One of the main ways to negotiate a section 173 agreement is with your local council or planning authority. All section 173 agreements concluded within these regulatory authorities’ jurisdiction must be registered.

  • You can access this registration on the council’s website or by contacting their planning department directly.
  • Another option is to look at the section 173 agreement on title. For example, with section 173 agreement in Victoria, you can search the online Landata system to find a list of section 173 agreements that apply to specific properties. This can be particularly useful if you are interested in the details of a contract for a piece of land.
  • Note that some councils and planning authorities may also provide online portals or databases where you can search and access Section 173 agreements. These digital options can make finding the specific contract you’re looking for more accessible, especially if you have information such as the property’s address or contract name number.
  • We know what you’re probably thinking—: “But what if I don’t have all the details needed to know about a particular deal?” You can contact the controlling authority directly and ask questions about any Section 173 agreements for a particular property or development.

When should an agreement be used?

Before implementing a Section 173 agreement, administering authorities should consider alternatives to achieve their policy objectives.
Moreover, section 173 contracts can be:

  • Difficult and expensive to deliver.
  • It is difficult to change or cancel, especially after the land involved has been subdivided.

Advantages of agreements

When it comes to land use planning in Australia, section 173 agreements offer several key benefits, including:

  • Binding the future holders: These contracts can be written in the name of the land, binding not only the current owner but any future property owners.
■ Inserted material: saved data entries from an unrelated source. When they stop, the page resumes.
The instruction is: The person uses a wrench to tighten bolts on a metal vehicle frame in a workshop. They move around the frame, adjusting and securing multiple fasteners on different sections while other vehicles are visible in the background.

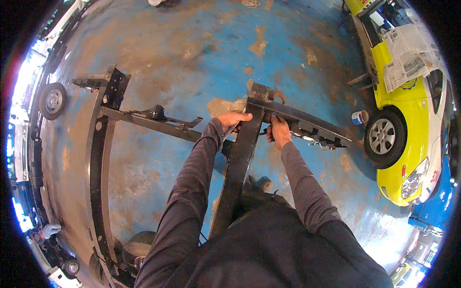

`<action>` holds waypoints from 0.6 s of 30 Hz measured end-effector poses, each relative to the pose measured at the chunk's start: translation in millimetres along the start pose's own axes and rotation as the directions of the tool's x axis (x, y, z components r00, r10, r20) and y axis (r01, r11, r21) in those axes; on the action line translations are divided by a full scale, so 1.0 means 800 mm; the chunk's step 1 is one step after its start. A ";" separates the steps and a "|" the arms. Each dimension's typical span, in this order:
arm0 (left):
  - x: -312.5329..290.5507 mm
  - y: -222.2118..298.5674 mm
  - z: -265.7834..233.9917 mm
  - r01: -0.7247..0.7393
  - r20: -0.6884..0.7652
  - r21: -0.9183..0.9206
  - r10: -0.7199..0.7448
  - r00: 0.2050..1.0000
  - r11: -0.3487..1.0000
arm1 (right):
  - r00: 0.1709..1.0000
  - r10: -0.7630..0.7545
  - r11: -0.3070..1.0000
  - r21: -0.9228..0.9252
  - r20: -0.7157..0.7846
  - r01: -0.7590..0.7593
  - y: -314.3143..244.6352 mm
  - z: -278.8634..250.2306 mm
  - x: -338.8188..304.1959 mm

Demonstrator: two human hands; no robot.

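Observation:
A black vehicle chassis frame (235,177) stretches away from my body, its near rail ending at a crossbar (307,122) that juts to the right. My left hand (233,120) is closed on the left side of this rail, thumb laid along its upper edge and most fingers out of sight behind it. A thin pale strip or tool shows beside that wrist; what it is, I cannot tell. Right of the rail, just under the crossbar, my right hand (279,132) has its fingers curled in. Whatever they pinch is hidden. Loose wiring (314,142) hangs under the crossbar.
The frame's second rail (98,168) runs at the left, joined by a cross member (149,126) carrying a black bracket. A yellow car (391,177) with newspaper (408,55) on it stands at right, a paint can (359,117) near its wheel. A loose wheel (53,101) is far left.

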State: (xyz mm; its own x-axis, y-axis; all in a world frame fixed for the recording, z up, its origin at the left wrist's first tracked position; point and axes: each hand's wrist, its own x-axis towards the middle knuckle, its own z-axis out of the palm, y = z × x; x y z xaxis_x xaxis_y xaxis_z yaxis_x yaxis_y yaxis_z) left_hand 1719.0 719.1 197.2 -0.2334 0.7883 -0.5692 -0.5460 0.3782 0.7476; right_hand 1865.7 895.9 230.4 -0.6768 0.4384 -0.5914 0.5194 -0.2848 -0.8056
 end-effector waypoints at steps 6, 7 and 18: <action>-0.025 0.004 -0.002 -0.140 -0.199 0.194 0.179 0.963 0.971 | 0.990 0.017 0.997 0.069 0.143 -0.027 0.003 -0.010 -0.033; -0.036 0.013 0.000 -0.131 -0.260 0.243 0.194 0.946 0.961 | 0.985 0.000 0.999 0.045 0.172 -0.008 0.010 -0.021 -0.045; -0.152 0.046 0.146 -0.613 -0.657 -0.041 0.441 0.611 0.789 | 0.711 -0.386 0.801 -0.169 0.587 0.575 -0.018 -0.013 -0.167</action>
State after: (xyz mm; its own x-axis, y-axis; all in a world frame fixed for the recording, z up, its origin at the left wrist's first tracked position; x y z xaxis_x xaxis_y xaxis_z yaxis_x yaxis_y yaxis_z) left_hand 1821.6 693.7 333.9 -0.9124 0.3295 -0.2429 -0.3203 -0.2050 0.9249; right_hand 1954.1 850.0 321.1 -0.9884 -0.0788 -0.1298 0.1152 0.1676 -0.9791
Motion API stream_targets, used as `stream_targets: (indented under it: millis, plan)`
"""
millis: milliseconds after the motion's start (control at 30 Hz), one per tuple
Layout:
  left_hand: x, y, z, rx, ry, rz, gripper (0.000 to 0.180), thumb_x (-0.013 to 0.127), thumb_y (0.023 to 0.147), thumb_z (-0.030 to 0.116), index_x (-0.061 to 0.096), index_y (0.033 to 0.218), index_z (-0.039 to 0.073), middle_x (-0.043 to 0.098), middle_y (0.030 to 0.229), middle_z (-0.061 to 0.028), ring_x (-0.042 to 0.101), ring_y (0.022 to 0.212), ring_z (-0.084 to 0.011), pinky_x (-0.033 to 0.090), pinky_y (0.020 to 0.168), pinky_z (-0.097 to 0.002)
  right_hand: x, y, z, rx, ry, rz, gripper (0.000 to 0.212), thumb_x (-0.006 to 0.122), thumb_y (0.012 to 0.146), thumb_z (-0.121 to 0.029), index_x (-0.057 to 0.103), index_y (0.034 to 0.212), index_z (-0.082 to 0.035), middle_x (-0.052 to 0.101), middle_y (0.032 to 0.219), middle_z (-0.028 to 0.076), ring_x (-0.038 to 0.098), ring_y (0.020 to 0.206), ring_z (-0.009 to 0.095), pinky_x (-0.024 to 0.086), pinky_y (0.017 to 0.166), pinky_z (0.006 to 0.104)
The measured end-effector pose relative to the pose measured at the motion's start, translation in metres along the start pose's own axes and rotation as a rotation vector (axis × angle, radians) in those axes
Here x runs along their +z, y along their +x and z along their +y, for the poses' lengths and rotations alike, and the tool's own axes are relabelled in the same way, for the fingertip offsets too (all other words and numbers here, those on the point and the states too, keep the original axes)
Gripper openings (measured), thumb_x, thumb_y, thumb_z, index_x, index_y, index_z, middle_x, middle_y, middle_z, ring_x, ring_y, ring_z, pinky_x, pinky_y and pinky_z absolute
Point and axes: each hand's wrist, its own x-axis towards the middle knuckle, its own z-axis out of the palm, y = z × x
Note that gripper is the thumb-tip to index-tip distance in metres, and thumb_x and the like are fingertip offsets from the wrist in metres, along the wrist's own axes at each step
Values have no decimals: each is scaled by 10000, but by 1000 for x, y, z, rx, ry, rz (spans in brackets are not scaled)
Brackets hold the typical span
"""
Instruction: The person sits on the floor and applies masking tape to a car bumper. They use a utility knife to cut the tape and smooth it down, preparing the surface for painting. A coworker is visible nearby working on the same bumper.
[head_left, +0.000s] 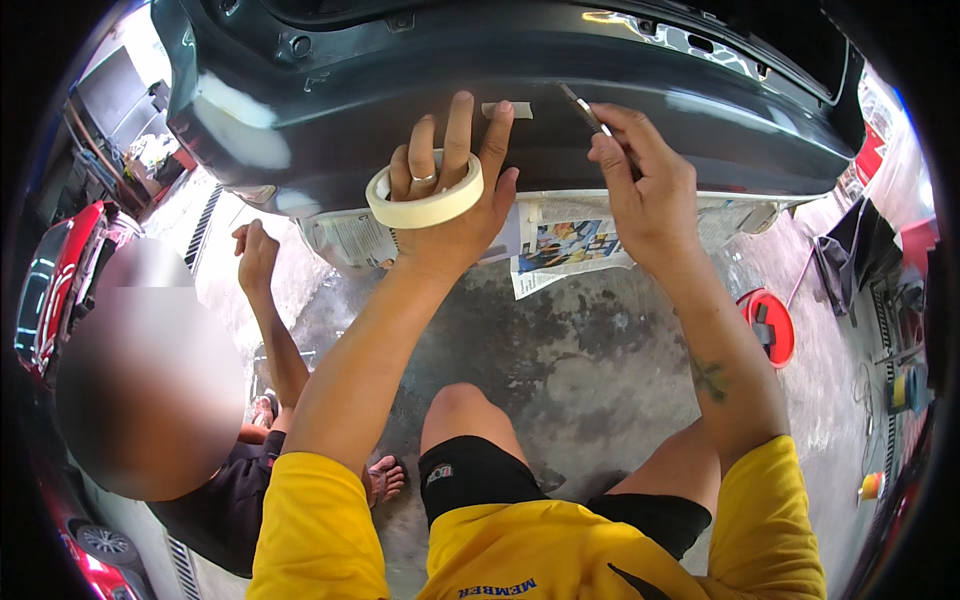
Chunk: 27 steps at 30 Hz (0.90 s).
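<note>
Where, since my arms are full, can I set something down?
The concrete floor is bare between the newspaper, the person's left knee and the red bucket. It's crowded at left, by the co-worker, and at the bumper, where the left hand wears a tape roll and the right hand holds a slim tool.

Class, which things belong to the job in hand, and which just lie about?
Seemingly in use: tape roll around fingers of left hand; tape strip at its fingertip; slim tool in right hand; dark bumper; newspaper below.

Seemingly lying about: red bucket; yellow-and-red object.
</note>
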Motion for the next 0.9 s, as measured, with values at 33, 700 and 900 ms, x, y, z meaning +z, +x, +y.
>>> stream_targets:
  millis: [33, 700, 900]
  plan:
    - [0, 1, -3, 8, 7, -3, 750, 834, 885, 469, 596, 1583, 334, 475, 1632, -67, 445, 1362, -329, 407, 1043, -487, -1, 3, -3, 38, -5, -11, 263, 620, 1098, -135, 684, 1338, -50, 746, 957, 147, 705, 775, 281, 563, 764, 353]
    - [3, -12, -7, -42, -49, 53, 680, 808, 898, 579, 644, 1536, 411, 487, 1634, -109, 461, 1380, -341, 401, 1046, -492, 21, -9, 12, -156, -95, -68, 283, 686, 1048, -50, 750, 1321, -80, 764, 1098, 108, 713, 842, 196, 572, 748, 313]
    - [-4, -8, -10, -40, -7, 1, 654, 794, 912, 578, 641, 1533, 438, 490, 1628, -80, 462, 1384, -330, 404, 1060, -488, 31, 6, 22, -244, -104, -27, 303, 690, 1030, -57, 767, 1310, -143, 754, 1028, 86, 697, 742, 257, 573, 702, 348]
This helps to ensure that the contractual obligation will continue.
  • Ability to require actions: Unlike planning policy provisions or permit conditions that only authorise a work, a section 1 authority can expressly require a landowner to take specific steps. This is particularly useful when a regulatory authority wants to guarantee particular outcomes before granting or issuing planning permission.
  • Detail and site-specific: Agreements can include detail and site specificity that may be difficult to capture in permit conditions or other planning provisions.
  • Potential positive covenants: Unlike restrictive covenants, section 173 contracts can include positive covenants, such as a substantial new operating standard or system for the use or production of land.
  • Achieving broader objectives: These agreements can create positive obligations for regulatory authorities of other parties, enabling broader policy objectives to be achieved beyond mere licensing conditions.
  • Continued restrictions: Even if the need for specific planning permission is withdrawn, a section 173 agreement can still impose relevant limits on land.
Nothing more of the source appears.